§ Assignment
Each line in the records below, from the one that contains "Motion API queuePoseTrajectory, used" to the one that contains "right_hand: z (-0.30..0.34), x", should be reproduced exactly, the first and last included.
• • • • • • •
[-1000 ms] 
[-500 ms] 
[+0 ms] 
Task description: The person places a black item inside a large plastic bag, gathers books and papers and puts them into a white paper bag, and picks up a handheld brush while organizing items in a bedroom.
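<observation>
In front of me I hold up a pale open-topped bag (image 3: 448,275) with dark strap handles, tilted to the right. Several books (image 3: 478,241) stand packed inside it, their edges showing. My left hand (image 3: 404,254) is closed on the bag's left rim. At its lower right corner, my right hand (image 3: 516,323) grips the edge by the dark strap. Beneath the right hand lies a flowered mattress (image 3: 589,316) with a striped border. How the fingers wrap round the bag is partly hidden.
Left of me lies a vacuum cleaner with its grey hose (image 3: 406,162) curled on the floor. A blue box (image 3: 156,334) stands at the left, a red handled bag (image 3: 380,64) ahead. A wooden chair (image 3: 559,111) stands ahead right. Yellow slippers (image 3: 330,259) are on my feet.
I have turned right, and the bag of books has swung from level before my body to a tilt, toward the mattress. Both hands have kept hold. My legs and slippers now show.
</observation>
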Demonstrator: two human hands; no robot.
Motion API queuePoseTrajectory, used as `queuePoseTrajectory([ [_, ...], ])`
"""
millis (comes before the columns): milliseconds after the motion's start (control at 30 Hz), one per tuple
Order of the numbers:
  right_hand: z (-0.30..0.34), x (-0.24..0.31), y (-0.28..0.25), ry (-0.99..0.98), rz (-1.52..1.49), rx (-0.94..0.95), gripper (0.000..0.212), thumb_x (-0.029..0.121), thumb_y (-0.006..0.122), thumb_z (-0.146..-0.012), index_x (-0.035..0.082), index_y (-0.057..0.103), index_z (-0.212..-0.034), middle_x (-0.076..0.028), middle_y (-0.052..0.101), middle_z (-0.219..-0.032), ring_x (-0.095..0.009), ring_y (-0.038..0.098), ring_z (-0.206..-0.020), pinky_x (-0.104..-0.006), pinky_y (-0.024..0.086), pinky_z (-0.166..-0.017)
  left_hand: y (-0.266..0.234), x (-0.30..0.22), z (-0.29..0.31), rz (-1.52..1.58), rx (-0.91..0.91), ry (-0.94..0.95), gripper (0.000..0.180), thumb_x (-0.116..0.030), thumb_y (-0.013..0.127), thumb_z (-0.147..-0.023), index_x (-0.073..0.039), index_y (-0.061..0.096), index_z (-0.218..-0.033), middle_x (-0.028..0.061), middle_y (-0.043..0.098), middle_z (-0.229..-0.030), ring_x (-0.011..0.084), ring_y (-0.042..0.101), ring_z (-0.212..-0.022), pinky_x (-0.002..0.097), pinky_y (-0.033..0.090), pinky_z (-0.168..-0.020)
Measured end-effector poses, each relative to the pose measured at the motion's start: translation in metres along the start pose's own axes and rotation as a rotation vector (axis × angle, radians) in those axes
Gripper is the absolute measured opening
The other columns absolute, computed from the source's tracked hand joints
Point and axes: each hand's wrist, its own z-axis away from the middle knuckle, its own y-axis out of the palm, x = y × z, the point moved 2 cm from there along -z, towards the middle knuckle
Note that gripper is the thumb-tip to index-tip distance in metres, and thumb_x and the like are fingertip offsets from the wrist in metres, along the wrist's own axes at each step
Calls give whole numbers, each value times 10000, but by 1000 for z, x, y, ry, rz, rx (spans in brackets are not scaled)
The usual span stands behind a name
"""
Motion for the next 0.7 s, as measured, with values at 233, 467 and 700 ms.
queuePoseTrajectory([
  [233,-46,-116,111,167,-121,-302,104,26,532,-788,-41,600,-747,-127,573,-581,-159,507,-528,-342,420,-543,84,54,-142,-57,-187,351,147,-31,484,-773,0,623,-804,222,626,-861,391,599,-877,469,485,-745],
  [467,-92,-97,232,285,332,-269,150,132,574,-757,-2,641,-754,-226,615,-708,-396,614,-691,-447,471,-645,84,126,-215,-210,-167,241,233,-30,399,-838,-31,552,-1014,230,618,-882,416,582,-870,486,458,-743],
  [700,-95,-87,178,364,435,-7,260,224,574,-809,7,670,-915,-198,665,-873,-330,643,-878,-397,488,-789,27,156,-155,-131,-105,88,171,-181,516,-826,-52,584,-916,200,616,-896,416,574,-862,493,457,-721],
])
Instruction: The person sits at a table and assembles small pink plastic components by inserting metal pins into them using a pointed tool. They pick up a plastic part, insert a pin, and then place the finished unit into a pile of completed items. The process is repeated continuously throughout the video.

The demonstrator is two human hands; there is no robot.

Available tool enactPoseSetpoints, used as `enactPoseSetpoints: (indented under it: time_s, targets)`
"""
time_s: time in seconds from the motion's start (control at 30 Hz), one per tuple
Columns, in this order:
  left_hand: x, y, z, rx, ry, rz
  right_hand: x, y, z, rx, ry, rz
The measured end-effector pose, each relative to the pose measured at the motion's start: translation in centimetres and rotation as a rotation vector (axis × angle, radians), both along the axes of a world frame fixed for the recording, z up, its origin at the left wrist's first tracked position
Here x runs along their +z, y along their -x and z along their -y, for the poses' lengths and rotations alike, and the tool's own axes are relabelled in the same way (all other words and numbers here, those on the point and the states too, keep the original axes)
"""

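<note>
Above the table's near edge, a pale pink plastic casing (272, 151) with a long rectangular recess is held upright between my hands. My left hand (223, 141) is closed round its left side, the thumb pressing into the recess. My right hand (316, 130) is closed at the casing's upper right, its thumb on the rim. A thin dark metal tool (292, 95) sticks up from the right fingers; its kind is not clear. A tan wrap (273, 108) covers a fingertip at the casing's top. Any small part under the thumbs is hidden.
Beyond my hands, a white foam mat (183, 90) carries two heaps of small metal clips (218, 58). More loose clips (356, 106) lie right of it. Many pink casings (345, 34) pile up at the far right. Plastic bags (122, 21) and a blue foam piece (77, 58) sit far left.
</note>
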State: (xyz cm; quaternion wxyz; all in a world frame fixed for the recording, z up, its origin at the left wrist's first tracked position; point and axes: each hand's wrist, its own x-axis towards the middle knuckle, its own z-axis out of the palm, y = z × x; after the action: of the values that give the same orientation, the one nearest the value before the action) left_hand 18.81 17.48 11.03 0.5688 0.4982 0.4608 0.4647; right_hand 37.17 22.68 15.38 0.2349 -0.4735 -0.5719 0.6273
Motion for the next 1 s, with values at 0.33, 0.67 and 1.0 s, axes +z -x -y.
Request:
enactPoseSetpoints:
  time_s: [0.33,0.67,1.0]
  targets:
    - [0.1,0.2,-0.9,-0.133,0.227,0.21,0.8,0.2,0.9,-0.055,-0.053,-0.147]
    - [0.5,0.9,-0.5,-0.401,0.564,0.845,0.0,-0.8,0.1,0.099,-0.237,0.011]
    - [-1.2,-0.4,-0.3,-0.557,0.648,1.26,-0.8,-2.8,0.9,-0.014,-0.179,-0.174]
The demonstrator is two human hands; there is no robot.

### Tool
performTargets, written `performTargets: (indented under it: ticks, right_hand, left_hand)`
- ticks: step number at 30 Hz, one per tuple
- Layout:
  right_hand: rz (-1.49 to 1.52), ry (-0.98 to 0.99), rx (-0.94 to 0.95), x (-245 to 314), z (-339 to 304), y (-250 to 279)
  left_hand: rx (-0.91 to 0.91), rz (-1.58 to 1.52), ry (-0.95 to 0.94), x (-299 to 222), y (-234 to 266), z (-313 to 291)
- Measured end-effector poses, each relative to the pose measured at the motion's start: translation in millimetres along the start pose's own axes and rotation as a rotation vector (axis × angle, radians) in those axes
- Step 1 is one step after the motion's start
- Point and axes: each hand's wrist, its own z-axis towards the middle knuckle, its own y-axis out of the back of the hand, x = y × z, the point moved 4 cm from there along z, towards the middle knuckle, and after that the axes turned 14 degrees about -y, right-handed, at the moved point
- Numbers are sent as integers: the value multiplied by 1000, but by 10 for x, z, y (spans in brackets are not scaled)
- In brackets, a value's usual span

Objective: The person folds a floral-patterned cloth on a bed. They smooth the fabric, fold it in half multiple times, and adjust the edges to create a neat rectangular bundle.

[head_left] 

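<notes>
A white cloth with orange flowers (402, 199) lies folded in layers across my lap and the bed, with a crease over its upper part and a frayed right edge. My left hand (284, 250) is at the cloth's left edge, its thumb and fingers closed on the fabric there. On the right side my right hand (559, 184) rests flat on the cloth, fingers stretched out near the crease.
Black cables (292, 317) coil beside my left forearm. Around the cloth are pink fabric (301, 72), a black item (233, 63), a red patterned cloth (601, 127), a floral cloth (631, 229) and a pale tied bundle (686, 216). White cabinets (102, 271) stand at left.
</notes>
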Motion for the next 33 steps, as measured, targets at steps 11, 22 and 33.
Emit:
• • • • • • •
§ Expected answer
Motion API queuePoseTrajectory, used as `queuePoseTrajectory([ [_, ...], ])`
"""
millis (comes before the columns): milliseconds after the motion's start (control at 30 Hz), one per tuple
Order of the numbers:
  right_hand: z (-0.30..0.34), x (-0.24..0.31), y (-0.28..0.25), ry (-0.99..0.98), rz (-1.52..1.49), rx (-0.94..0.95), gripper (0.000..0.212), thumb_x (-0.029..0.121), thumb_y (-0.006..0.122), thumb_z (-0.146..-0.012), index_x (-0.035..0.082), index_y (-0.057..0.103), index_z (-0.212..-0.034), middle_x (-0.076..0.028), middle_y (-0.052..0.101), middle_z (-0.219..-0.032), ring_x (-0.095..0.009), ring_y (-0.038..0.098), ring_z (-0.206..-0.020), pinky_x (-0.104..-0.006), pinky_y (-0.024..0.086), pinky_z (-0.166..-0.017)

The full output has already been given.